→ WHAT YOU ARE ASKED TO DO: Please set out each line below exactly as it stands, without the images.

####################

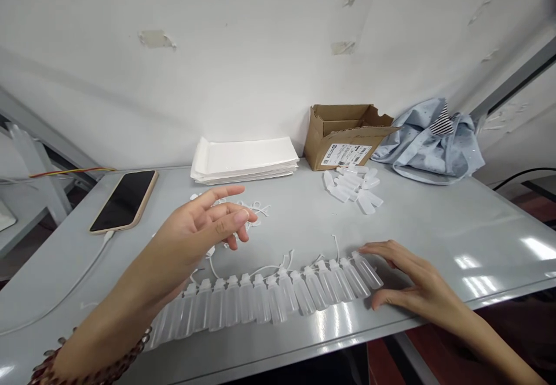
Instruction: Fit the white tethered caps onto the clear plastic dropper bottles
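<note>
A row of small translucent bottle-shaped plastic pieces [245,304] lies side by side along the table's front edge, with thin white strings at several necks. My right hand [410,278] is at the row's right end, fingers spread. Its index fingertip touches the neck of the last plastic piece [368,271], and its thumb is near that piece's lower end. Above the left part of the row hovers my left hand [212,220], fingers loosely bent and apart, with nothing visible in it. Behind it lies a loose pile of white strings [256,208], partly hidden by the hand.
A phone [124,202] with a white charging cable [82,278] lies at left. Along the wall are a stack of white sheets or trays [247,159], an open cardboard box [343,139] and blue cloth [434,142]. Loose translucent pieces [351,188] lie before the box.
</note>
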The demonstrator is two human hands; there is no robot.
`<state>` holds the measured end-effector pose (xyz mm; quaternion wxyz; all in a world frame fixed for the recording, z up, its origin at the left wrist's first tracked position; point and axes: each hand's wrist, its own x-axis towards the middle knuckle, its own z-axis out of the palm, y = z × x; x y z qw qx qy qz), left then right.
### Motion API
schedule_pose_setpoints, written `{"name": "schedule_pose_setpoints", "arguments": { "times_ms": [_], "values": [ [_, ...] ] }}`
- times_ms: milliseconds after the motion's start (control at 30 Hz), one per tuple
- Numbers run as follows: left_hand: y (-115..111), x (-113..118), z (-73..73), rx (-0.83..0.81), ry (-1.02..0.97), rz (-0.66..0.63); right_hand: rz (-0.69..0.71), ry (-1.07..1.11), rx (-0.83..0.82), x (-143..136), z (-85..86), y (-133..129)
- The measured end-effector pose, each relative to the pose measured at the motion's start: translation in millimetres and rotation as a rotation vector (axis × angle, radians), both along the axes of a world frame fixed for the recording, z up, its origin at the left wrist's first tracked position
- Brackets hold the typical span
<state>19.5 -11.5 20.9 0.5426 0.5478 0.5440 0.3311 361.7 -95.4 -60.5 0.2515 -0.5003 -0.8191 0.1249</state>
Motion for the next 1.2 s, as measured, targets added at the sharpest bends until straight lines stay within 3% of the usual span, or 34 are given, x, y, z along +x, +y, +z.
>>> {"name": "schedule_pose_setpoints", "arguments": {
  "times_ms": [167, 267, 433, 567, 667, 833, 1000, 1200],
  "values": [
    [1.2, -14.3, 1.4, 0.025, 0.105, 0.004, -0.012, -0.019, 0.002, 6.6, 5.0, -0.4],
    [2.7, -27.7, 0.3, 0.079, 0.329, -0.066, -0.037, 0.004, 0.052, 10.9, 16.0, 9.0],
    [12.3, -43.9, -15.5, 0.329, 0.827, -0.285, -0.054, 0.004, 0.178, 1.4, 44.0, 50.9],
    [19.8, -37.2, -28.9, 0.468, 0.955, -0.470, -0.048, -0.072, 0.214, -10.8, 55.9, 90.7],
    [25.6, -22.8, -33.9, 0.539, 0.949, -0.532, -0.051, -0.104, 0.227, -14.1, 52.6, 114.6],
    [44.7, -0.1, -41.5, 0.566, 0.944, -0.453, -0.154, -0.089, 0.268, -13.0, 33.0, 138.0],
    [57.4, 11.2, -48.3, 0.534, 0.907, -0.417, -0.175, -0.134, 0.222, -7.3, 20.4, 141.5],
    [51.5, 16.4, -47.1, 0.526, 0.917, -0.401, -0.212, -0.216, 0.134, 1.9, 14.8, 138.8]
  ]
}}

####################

→ TASK ANSWER:
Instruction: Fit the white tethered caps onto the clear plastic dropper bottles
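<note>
A row of small translucent bottle-shaped plastic pieces [245,304] lies side by side along the table's front edge, with thin white strings at several necks. My right hand [410,278] is at the row's right end, fingers spread. Its index fingertip touches the neck of the last plastic piece [368,271], and its thumb is near that piece's lower end. Above the left part of the row hovers my left hand [212,220], fingers loosely bent and apart, with nothing visible in it. Behind it lies a loose pile of white strings [256,208], partly hidden by the hand.
A phone [124,202] with a white charging cable [82,278] lies at left. Along the wall are a stack of white sheets or trays [247,159], an open cardboard box [343,139] and blue cloth [434,142]. Loose translucent pieces [351,188] lie before the box.
</note>
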The demonstrator is two human hands; there is no robot.
`<state>` holds the measured end-effector pose (xyz mm; quaternion wxyz; all in a world frame fixed for the recording, z up, its origin at the left wrist's first tracked position; point and axes: each hand's wrist, its own x-axis towards the middle knuckle, its own z-axis out of the palm, y = z × x; x y z qw qx qy qz), left then right.
### Motion API
schedule_pose_setpoints, written `{"name": "schedule_pose_setpoints", "arguments": { "times_ms": [_], "values": [ [_, ...] ] }}`
- times_ms: milliseconds after the motion's start (control at 30 Hz), one per tuple
- Numbers run as follows: left_hand: y (-115..111), x (-113..118), z (-73..73), rx (-0.83..0.81), ry (-1.02..0.97), rz (-0.66..0.63); right_hand: rz (-0.69..0.71), ry (-1.07..1.11), rx (-0.83..0.82), x (-143..136), z (-85..86), y (-133..129)
- The measured end-effector pose, each relative to the pose measured at the motion's start: translation in millimetres and rotation as a rotation vector (axis × angle, radians), both along the axes of a world frame fixed for the recording, z up, its origin at the left wrist's first tracked position
- Brackets hold the typical span
<state>19.5 -11.5 20.9 0.5426 0.5478 0.5440 0.3311 361.7 -95.4 -60.5 0.2515 -0.5003 -0.8191 0.1249</state>
Motion for the next 1.2 s, as measured, targets added at the sharpest bends until straight lines stay within 3% of the usual span, or 34 are given, x, y, z along +x, +y, +z.
>>> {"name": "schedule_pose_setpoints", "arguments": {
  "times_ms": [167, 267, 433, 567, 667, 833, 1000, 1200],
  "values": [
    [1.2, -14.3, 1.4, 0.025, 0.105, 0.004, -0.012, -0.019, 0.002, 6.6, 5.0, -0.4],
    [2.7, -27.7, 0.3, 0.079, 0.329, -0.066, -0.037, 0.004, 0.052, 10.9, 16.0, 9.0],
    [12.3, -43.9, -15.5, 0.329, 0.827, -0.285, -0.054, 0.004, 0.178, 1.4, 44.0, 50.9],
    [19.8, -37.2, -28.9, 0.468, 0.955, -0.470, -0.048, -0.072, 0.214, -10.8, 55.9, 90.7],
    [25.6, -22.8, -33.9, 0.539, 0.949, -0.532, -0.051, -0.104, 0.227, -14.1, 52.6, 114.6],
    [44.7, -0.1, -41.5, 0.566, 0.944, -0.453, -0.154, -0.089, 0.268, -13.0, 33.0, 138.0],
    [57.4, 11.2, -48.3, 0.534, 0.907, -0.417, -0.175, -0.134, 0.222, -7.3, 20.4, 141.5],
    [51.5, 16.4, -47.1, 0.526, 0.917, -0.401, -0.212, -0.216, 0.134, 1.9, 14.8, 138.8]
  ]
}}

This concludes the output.